The task: Line by line, retype the material with nothing left out.

Input data:

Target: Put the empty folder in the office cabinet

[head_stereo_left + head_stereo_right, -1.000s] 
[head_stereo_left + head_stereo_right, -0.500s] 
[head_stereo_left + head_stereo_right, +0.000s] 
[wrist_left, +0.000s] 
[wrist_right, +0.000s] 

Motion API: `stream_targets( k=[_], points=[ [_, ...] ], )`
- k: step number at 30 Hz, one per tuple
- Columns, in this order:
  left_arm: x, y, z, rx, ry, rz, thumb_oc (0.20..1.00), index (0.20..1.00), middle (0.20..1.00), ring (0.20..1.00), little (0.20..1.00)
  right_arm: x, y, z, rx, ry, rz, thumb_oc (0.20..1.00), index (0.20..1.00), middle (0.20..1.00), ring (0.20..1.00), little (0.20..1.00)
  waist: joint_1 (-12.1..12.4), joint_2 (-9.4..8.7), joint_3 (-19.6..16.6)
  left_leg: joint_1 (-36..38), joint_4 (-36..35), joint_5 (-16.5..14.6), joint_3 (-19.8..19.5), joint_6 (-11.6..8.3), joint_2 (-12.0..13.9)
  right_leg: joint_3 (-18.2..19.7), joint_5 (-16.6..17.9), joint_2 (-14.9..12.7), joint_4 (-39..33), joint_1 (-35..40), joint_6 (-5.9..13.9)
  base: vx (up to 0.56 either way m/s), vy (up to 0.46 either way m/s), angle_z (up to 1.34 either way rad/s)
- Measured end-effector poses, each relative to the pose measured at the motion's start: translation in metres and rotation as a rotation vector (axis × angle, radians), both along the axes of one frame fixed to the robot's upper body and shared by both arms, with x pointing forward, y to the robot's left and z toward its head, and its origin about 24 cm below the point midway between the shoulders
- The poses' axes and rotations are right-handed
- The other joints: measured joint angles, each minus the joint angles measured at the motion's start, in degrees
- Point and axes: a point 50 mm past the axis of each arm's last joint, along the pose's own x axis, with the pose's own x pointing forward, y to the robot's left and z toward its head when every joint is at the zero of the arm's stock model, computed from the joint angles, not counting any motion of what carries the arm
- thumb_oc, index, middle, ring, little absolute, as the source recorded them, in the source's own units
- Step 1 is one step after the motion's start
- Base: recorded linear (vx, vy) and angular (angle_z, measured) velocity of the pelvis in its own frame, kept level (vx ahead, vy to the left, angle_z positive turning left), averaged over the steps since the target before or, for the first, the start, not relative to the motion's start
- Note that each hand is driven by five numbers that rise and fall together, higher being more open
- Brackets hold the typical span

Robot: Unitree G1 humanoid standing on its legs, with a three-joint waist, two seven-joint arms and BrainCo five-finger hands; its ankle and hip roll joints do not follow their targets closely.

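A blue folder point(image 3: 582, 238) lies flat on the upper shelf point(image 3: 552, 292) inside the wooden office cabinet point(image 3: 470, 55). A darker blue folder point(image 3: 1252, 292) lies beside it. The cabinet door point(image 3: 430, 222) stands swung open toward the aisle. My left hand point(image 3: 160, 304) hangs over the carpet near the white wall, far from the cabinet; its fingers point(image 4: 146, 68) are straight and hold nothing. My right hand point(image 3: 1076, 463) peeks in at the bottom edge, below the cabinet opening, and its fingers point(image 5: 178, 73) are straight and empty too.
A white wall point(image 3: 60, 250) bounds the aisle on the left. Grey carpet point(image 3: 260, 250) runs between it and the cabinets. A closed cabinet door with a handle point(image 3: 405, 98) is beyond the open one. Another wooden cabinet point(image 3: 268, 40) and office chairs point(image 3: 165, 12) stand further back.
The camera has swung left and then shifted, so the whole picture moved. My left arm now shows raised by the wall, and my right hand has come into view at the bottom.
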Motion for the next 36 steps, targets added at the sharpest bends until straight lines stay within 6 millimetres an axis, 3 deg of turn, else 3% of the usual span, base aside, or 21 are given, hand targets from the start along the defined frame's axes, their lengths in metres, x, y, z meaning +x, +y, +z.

Response area:
Target: Put the empty folder in the office cabinet

[head_stereo_left + head_stereo_right, -1.000s] 
[head_stereo_left + head_stereo_right, -0.500s] 
[head_stereo_left + head_stereo_right, +0.000s] 
[wrist_left, +0.000s] 
[wrist_right, +0.000s] 

Motion API: `stream_targets( k=[_], points=[ [_, ...] ], )`
- k: step number at 30 Hz, one per tuple
- Columns, in this order:
  left_arm: x, y, z, rx, ry, rz, thumb_oc (0.20..1.00), index (0.20..1.00), middle (0.20..1.00), ring (0.20..1.00), little (0.20..1.00)
  right_arm: x, y, z, rx, ry, rz, thumb_oc (0.20..1.00), index (0.20..1.00), middle (0.20..1.00), ring (0.20..1.00), little (0.20..1.00)
  waist: joint_1 (-12.1..12.4), joint_2 (-9.4..8.7), joint_3 (-19.6..16.6)
  left_leg: joint_1 (-36..38), joint_4 (-36..35), joint_5 (-16.5..14.6), joint_3 (-19.8..19.5), joint_6 (-11.6..8.3), joint_2 (-12.0..13.9)
  right_leg: joint_3 (-18.2..19.7), joint_5 (-16.6..17.9), joint_2 (-14.9..12.7), joint_4 (-39..33), joint_1 (-35..40), joint_6 (-5.9..13.9)
  base: vx (up to 0.56 either way m/s), vy (up to 0.46 either way m/s), angle_z (up to 1.34 either way rad/s)
- Measured end-effector poses, each relative to the pose measured at the motion's start: translation in metres and rotation as a rotation vector (axis × angle, radians), both along the axes of one frame fixed to the robot's upper body and shared by both arms, with x pointing forward, y to the robot's left and z toward its head, and its origin about 24 cm below the point midway between the shoulders
- The poses' axes and rotations are right-handed
- The other joints: measured joint angles, each minus the joint angles measured at the motion's start, in degrees
- Point and axes: a point 50 mm past the axis of each arm's last joint, along the pose's own x axis, with the pose's own x pointing forward, y to the robot's left and z toward its head when every joint is at the zero of the arm's stock model, computed from the joint angles, not counting any motion of what carries the arm
- thumb_oc, index, middle, ring, little absolute, as the source recorded them, in the source's own units
- Step 1 is one step after the motion's start
- Base: recorded linear (vx, vy) and angular (angle_z, measured) velocity of the pelvis in its own frame, kept level (vx ahead, vy to the left, angle_z positive turning left), averaged over the steps since the target before or, for the first, the start, not relative to the motion's start
- Note that each hand is driven by five numbers that rise and fall together, higher being more open
- Brackets hold the typical span

Robot: Unitree G1 humanoid standing on its legs, with a three-joint waist, two seven-joint arms and BrainCo five-finger hands; its ankle and hip roll joints do not follow their targets closely.

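A blue folder point(image 3: 582, 238) lies flat on the upper shelf point(image 3: 552, 292) inside the wooden office cabinet point(image 3: 470, 55). A darker blue folder point(image 3: 1252, 292) lies beside it. The cabinet door point(image 3: 430, 222) stands swung open toward the aisle. My left hand point(image 3: 160, 304) hangs over the carpet near the white wall, far from the cabinet; its fingers point(image 4: 146, 68) are straight and hold nothing. My right hand point(image 3: 1076, 463) peeks in at the bottom edge, below the cabinet opening, and its fingers point(image 5: 178, 73) are straight and empty too.
A white wall point(image 3: 60, 250) bounds the aisle on the left. Grey carpet point(image 3: 260, 250) runs between it and the cabinets. A closed cabinet door with a handle point(image 3: 405, 98) is beyond the open one. Another wooden cabinet point(image 3: 268, 40) and office chairs point(image 3: 165, 12) stand further back.
The camera has swung left and then shifted, so the whole picture moved. My left arm now shows raised by the wall, and my right hand has come into view at the bottom.
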Motion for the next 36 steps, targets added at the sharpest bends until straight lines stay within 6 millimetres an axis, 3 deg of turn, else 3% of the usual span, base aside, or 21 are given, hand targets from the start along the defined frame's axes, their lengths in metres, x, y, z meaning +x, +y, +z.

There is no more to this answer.